What the exercise asks = Copy everything in the data below exactly except the pictures.

START Input data

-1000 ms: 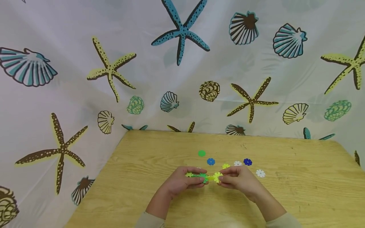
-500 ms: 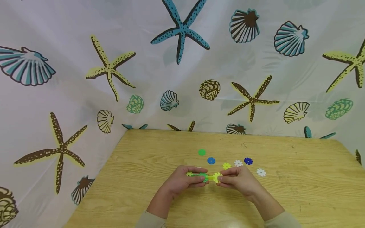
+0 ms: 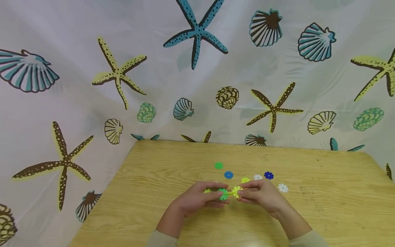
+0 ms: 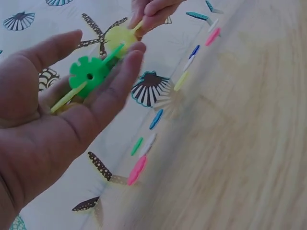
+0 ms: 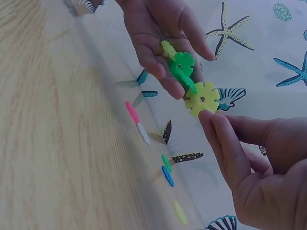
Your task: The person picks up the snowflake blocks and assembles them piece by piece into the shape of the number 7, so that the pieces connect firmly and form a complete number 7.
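Observation:
A short chain of interlocking notched plastic discs spans my two hands over the table. Its green discs (image 4: 88, 76) lie along the curled fingers of my left hand (image 3: 199, 195), with a yellow disc (image 4: 69, 96) slotted in near the palm. Thumb and fingers of my right hand (image 3: 262, 197) pinch the yellow disc (image 5: 202, 99) at the chain's other end. In the right wrist view this disc meets the edge of a green one. My left hand (image 5: 160, 43) covers part of the chain, so some joints are hidden.
Loose discs lie behind the hands on the wooden table (image 3: 148, 202): green (image 3: 218, 165), light blue (image 3: 228, 175), yellow (image 3: 245, 180), dark blue (image 3: 268, 175) and white (image 3: 283, 188). Pink discs (image 4: 137, 170) show in the wrist views. A shell-and-starfish cloth (image 3: 203, 85) hangs behind and at the sides.
My left hand has shifted slightly right, and the green disc at its thumb now faces the head camera more squarely. My right hand keeps its pinch on the yellow disc, almost in place.

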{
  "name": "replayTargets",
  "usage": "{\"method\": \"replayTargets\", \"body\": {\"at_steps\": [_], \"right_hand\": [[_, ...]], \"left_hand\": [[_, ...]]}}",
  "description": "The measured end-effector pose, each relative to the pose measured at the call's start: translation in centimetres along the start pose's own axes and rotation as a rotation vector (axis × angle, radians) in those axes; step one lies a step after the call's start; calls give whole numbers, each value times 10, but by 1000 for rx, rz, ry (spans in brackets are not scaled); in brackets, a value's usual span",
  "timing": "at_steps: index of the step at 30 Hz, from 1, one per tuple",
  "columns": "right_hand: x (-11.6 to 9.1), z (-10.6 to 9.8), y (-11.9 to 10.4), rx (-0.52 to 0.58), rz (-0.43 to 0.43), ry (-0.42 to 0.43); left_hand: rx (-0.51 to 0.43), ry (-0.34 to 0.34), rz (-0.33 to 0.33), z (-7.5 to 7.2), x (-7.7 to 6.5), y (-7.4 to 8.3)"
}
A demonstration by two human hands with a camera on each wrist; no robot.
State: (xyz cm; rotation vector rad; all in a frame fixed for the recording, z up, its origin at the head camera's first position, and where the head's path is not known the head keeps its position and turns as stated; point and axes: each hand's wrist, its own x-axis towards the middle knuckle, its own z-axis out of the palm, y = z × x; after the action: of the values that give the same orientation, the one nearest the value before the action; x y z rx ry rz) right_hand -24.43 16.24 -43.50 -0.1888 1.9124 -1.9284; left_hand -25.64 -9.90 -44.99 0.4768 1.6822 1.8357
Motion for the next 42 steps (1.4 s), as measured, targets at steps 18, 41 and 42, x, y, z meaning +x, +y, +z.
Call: {"method": "replayTargets", "body": {"at_steps": [18,41,42], "right_hand": [[12,21,6,27,20,12],[26,32,4,-187,-28,38],[28,33,5,-194,-33,41]], "left_hand": [[25,-123,-52,-17,-15,-2],[-12,-163,-25,-31,-18,-7],[-14,-159,-30,-32,-19,-7]]}}
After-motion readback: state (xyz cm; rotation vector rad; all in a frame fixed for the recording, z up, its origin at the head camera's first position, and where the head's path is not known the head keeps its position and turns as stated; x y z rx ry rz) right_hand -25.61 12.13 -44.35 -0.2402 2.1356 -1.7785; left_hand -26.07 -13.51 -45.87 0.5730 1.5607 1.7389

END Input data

Completed exercise =
-1000 ms: 
-500 ms: 
+0 ms: 
+0 ms: 
+0 ms: 
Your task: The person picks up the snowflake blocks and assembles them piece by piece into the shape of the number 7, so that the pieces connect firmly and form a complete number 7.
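Observation:
A short chain of interlocking notched plastic discs spans my two hands over the table. Its green discs (image 4: 88, 76) lie along the curled fingers of my left hand (image 3: 199, 195), with a yellow disc (image 4: 69, 96) slotted in near the palm. Thumb and fingers of my right hand (image 3: 262, 197) pinch the yellow disc (image 5: 202, 99) at the chain's other end. In the right wrist view this disc meets the edge of a green one. My left hand (image 5: 160, 43) covers part of the chain, so some joints are hidden.
Loose discs lie behind the hands on the wooden table (image 3: 148, 202): green (image 3: 218, 165), light blue (image 3: 228, 175), yellow (image 3: 245, 180), dark blue (image 3: 268, 175) and white (image 3: 283, 188). Pink discs (image 4: 137, 170) show in the wrist views. A shell-and-starfish cloth (image 3: 203, 85) hangs behind and at the sides.
My left hand has shifted slightly right, and the green disc at its thumb now faces the head camera more squarely. My right hand keeps its pinch on the yellow disc, almost in place.
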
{
  "name": "replayTargets",
  "usage": "{\"method\": \"replayTargets\", \"body\": {\"at_steps\": [_], \"right_hand\": [[_, ...]], \"left_hand\": [[_, ...]]}}",
  "description": "The measured end-effector pose, each relative to the pose measured at the call's start: translation in centimetres along the start pose's own axes and rotation as a rotation vector (axis × angle, radians) in those axes; step one lies a step after the call's start; calls give whole numbers, each value times 10, but by 1000 for rx, rz, ry (spans in brackets are not scaled); in brackets, a value's usual span",
  "timing": "at_steps: index of the step at 30 Hz, from 1, one per tuple",
  "columns": "right_hand: x (-11.6 to 9.1), z (-10.6 to 9.8), y (-11.9 to 10.4), rx (-0.52 to 0.58), rz (-0.43 to 0.43), ry (-0.42 to 0.43); left_hand: rx (-0.51 to 0.43), ry (-0.34 to 0.34), rz (-0.33 to 0.33), z (-7.5 to 7.2), x (-7.7 to 6.5), y (-7.4 to 8.3)"
}
A demonstration by two human hands with a camera on each wrist; no robot.
State: (xyz cm; rotation vector rad; all in a frame fixed for the recording, z up, its origin at the head camera's first position, and where the head's path is not known the head keeps its position and turns as stated; point and axes: each hand's wrist, its own x-axis towards the middle knuckle, its own z-axis out of the palm, y = z × x; after the action: of the values that give the same orientation, the one nearest the value before the action; x y z rx ry rz) right_hand -24.43 16.24 -43.50 -0.1888 1.9124 -1.9284; left_hand -25.64 -9.90 -44.99 0.4768 1.6822 1.8357
Motion for the next 42 steps (1.4 s), as measured, targets at steps 18, 41 and 42, x, y, z meaning +x, +y, +z.
Call: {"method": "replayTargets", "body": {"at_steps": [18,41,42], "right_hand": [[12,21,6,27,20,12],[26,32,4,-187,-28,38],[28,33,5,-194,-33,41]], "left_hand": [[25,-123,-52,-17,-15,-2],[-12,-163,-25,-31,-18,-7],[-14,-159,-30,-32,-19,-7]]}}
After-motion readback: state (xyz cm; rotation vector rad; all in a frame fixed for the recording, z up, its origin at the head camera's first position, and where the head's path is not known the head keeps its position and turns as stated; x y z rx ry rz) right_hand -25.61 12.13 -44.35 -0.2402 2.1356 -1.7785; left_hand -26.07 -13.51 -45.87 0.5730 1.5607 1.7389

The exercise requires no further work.